All of the data is to be set down again without alteration.

------------------------------------------------------------------------

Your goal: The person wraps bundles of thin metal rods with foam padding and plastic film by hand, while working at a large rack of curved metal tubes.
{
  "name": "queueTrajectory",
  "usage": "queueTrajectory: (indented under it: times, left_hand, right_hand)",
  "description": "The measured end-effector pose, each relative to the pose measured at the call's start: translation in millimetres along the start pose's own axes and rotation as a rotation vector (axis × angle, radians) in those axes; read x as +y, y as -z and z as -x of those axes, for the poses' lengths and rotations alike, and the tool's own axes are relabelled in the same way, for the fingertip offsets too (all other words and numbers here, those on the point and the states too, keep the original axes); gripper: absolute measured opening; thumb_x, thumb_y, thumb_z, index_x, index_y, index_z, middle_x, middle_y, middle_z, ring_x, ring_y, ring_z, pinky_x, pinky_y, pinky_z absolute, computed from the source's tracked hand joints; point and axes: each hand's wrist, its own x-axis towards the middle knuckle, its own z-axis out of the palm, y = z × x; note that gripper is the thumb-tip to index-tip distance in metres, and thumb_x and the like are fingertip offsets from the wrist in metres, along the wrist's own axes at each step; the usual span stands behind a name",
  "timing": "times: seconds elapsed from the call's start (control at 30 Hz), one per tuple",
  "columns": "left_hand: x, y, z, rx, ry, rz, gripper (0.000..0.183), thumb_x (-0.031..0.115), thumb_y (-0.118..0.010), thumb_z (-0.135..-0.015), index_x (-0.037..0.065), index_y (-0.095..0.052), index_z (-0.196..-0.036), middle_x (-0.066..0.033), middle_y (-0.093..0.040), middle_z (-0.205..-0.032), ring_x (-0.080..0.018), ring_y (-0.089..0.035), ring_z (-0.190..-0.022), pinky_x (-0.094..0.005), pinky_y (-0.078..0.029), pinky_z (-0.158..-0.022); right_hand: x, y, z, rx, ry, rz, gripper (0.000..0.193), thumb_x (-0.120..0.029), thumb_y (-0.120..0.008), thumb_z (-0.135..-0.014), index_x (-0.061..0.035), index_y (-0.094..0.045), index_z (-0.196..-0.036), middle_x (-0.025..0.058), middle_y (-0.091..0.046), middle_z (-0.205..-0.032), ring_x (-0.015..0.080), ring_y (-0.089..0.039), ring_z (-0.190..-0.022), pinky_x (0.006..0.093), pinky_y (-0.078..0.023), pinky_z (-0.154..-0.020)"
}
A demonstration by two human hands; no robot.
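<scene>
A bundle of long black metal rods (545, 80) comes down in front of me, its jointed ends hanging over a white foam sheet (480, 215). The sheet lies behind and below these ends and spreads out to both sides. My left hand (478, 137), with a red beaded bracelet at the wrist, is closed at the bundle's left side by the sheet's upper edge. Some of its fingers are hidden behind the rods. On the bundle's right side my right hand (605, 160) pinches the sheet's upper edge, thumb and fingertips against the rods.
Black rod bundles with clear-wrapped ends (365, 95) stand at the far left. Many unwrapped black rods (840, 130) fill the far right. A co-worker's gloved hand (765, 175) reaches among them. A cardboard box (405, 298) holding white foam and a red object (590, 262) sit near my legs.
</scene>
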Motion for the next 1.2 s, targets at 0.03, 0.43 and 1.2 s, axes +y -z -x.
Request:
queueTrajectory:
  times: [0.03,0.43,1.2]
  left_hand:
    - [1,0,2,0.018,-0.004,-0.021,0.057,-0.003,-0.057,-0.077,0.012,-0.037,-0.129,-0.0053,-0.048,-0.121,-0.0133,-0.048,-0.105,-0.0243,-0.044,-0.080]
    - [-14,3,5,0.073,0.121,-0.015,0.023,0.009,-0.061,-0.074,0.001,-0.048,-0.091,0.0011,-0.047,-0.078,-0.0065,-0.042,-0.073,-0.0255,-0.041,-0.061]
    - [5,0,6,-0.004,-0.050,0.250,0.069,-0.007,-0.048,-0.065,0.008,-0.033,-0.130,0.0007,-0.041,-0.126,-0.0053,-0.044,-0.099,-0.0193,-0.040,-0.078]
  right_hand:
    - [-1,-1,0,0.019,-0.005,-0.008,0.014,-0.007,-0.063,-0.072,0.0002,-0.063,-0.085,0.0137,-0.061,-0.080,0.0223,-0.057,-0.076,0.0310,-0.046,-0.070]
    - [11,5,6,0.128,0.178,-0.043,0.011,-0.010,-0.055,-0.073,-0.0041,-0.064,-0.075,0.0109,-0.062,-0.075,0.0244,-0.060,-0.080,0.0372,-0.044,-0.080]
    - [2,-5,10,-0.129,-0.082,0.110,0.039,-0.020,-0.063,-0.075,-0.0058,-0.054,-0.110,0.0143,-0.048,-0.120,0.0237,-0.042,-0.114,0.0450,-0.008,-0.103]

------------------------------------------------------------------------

EXPECTED ANSWER
Your goal: The person wraps bundles of thin metal rods with foam padding and plastic film by hand, while working at a large rack of curved metal tubes.
{
  "name": "queueTrajectory",
  "usage": "queueTrajectory: (indented under it: times, left_hand, right_hand)",
  "description": "The measured end-effector pose, each relative to the pose measured at the call's start: translation in millimetres along the start pose's own axes and rotation as a rotation vector (axis × angle, radians) in those axes; read x as +y, y as -z and z as -x of those axes, for the poses' lengths and rotations alike, and the tool's own axes are relabelled in the same way, for the fingertip offsets too (all other words and numbers here, those on the point and the states too, keep the original axes); gripper: absolute measured opening; thumb_x, thumb_y, thumb_z, index_x, index_y, index_z, middle_x, middle_y, middle_z, ring_x, ring_y, ring_z, pinky_x, pinky_y, pinky_z absolute, computed from the source's tracked hand joints; point and axes: each hand's wrist, its own x-axis towards the middle knuckle, its own z-axis out of the palm, y = z × x; note that gripper is the thumb-tip to index-tip distance in metres, and thumb_x and the like are fingertip offsets from the wrist in metres, along the wrist's own axes at each step; the usual span stands behind a name",
  "timing": "times: seconds elapsed from the call's start (control at 30 Hz), one per tuple",
  "columns": "left_hand: x, y, z, rx, ry, rz, gripper (0.000..0.183), thumb_x (-0.031..0.115), thumb_y (-0.118..0.010), thumb_z (-0.135..-0.015), index_x (-0.037..0.065), index_y (-0.095..0.052), index_z (-0.196..-0.036), middle_x (-0.066..0.033), middle_y (-0.093..0.040), middle_z (-0.205..-0.032), ring_x (-0.080..0.018), ring_y (-0.089..0.035), ring_z (-0.190..-0.022), pinky_x (-0.094..0.005), pinky_y (-0.078..0.029), pinky_z (-0.158..-0.022); right_hand: x, y, z, rx, ry, rz, gripper (0.000..0.193), thumb_x (-0.120..0.029), thumb_y (-0.120..0.008), thumb_z (-0.135..-0.014), index_x (-0.061..0.035), index_y (-0.094..0.045), index_z (-0.196..-0.036), middle_x (-0.025..0.058), middle_y (-0.091..0.046), middle_z (-0.205..-0.032), ring_x (-0.015..0.080), ring_y (-0.089..0.039), ring_z (-0.190..-0.022), pinky_x (0.006..0.093), pinky_y (-0.078..0.023), pinky_z (-0.154..-0.020)"
}
A demonstration by two human hands; no robot.
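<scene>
A bundle of long black metal rods (545, 80) comes down in front of me, its jointed ends hanging over a white foam sheet (480, 215). The sheet lies behind and below these ends and spreads out to both sides. My left hand (478, 137), with a red beaded bracelet at the wrist, is closed at the bundle's left side by the sheet's upper edge. Some of its fingers are hidden behind the rods. On the bundle's right side my right hand (605, 160) pinches the sheet's upper edge, thumb and fingertips against the rods.
Black rod bundles with clear-wrapped ends (365, 95) stand at the far left. Many unwrapped black rods (840, 130) fill the far right. A co-worker's gloved hand (765, 175) reaches among them. A cardboard box (405, 298) holding white foam and a red object (590, 262) sit near my legs.
</scene>
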Motion for the next 1.2 s, targets at 0.03, 0.43 and 1.2 s, axes +y -z -x.
Request:
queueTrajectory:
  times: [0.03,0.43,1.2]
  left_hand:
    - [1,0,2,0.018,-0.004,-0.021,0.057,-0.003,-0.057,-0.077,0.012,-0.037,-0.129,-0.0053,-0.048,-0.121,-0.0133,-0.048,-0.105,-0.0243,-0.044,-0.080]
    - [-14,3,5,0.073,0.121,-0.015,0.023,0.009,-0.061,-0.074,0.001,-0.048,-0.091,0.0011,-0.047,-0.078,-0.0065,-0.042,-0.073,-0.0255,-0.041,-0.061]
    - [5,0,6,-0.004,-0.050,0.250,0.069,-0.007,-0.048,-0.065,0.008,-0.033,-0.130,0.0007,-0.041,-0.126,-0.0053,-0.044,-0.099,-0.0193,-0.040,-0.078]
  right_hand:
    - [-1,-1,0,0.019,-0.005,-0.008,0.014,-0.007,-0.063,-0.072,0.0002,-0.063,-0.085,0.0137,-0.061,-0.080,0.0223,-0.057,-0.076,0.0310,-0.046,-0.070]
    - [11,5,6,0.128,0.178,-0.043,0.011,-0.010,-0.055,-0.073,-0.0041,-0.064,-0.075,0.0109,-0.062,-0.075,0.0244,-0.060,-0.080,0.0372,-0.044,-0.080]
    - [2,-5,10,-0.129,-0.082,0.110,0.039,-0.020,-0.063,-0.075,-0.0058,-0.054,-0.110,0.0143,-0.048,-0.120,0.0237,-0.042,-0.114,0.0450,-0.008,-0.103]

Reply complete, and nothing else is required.